▸ TASK DETAILS:
An exact copy of each line below is needed, with no images in it.

[MATERIAL PROVIDED]

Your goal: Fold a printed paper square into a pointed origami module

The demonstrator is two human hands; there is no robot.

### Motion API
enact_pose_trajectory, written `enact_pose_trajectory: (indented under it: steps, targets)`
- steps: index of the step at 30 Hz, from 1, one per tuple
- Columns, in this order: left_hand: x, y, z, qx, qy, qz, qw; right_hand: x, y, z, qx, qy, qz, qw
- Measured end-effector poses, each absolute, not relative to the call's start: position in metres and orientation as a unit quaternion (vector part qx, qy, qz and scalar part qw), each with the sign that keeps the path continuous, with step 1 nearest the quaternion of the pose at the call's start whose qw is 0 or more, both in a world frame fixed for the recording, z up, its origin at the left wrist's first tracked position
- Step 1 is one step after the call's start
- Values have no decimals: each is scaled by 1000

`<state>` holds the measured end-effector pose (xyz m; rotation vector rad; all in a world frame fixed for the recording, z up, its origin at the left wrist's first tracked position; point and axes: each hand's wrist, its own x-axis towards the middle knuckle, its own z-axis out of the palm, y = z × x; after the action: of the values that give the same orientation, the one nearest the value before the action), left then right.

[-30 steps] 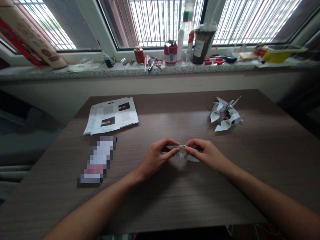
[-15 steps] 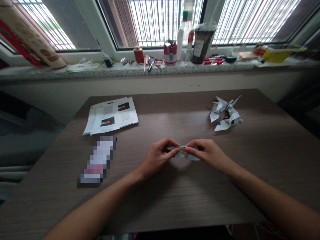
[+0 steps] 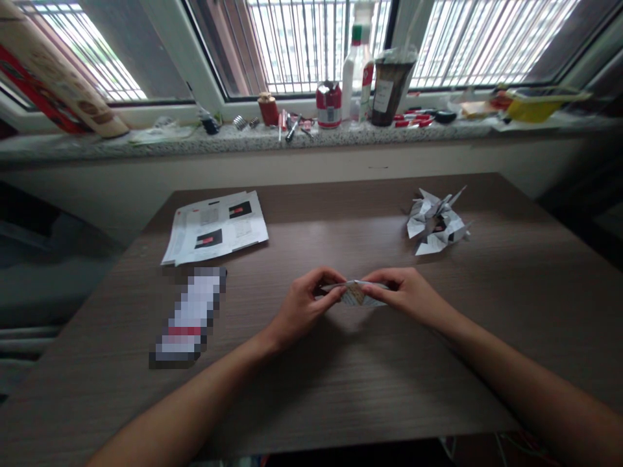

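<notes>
A small folded piece of printed paper [image 3: 357, 295] lies between my two hands at the middle of the brown wooden table [image 3: 341, 376]. My left hand [image 3: 304, 308] pinches its left end with thumb and fingers closed. My right hand [image 3: 406, 295] pinches its right end the same way. Most of the paper is hidden under my fingers. A heap of folded paper figures [image 3: 435, 220] lies further back on the right, apart from both hands.
A stack of printed sheets [image 3: 217, 227] lies at the back left of the table, with a blurred flat object [image 3: 189, 318] in front of it. The stone windowsill [image 3: 146, 143] behind holds a red can [image 3: 329, 104], bottles, a dark cup, tools and a yellow tray [image 3: 540, 104].
Both hands and the paper sit slightly higher in the picture, and the right hand's fingers lie a little flatter over the paper. The view has tilted a bit.
</notes>
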<state>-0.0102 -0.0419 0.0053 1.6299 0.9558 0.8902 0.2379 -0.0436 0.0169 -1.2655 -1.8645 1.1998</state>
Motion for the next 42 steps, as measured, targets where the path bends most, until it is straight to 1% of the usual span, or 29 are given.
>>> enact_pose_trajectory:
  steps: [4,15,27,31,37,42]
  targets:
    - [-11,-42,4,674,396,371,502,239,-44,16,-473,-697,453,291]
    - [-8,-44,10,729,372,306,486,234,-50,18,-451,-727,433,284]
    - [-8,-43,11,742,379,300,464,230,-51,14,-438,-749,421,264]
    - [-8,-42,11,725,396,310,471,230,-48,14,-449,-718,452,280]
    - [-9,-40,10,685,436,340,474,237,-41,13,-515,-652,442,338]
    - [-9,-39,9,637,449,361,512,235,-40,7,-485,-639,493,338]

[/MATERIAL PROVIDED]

▸ ANSWER TO THE PROBLEM:
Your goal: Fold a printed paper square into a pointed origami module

The demonstrator is two human hands; there is no robot.

### Motion API
enact_pose_trajectory, written `enact_pose_trajectory: (indented under it: steps, targets)`
- steps: index of the step at 30 Hz, from 1, one per tuple
- Columns, in this order: left_hand: x, y, z, qx, qy, qz, qw; right_hand: x, y, z, qx, qy, qz, qw
- Measured end-effector poses, each absolute, not relative to the call's start: position in metres and orientation as a unit quaternion (vector part qx, qy, qz and scalar part qw), each with the sign that keeps the path continuous, with step 1 nearest the quaternion of the pose at the call's start whose qw is 0 or more, both in a world frame fixed for the recording, z up, its origin at the left wrist's first tracked position
- Step 1 is one step after the call's start
- Values have no decimals: each is scaled by 1000

`<state>` holds the measured end-effector pose (xyz m; rotation vector rad; all in a world frame fixed for the recording, z up, its origin at the left wrist's first tracked position; point and axes: each hand's wrist, its own x-axis towards the middle knuckle, its own z-axis out of the palm, y = z × x; after the action: of the values that give the same orientation, the one nearest the value before the action), left then right.

[-30 steps] 
[-15 steps] 
[+0 steps] 

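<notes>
A small folded piece of printed paper [image 3: 357, 295] lies between my two hands at the middle of the brown wooden table [image 3: 341, 376]. My left hand [image 3: 304, 308] pinches its left end with thumb and fingers closed. My right hand [image 3: 406, 295] pinches its right end the same way. Most of the paper is hidden under my fingers. A heap of folded paper figures [image 3: 435, 220] lies further back on the right, apart from both hands.
A stack of printed sheets [image 3: 217, 227] lies at the back left of the table, with a blurred flat object [image 3: 189, 318] in front of it. The stone windowsill [image 3: 146, 143] behind holds a red can [image 3: 329, 104], bottles, a dark cup, tools and a yellow tray [image 3: 540, 104].
Both hands and the paper sit slightly higher in the picture, and the right hand's fingers lie a little flatter over the paper. The view has tilted a bit.
</notes>
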<state>-0.0102 -0.0419 0.0053 1.6299 0.9558 0.8902 0.2379 -0.0436 0.0169 -1.2655 -1.8645 1.1998</state>
Motion for the next 42 steps, as measured, targets where the path bends most, until it is straight to 1% of the usual span, or 29 are given.
>>> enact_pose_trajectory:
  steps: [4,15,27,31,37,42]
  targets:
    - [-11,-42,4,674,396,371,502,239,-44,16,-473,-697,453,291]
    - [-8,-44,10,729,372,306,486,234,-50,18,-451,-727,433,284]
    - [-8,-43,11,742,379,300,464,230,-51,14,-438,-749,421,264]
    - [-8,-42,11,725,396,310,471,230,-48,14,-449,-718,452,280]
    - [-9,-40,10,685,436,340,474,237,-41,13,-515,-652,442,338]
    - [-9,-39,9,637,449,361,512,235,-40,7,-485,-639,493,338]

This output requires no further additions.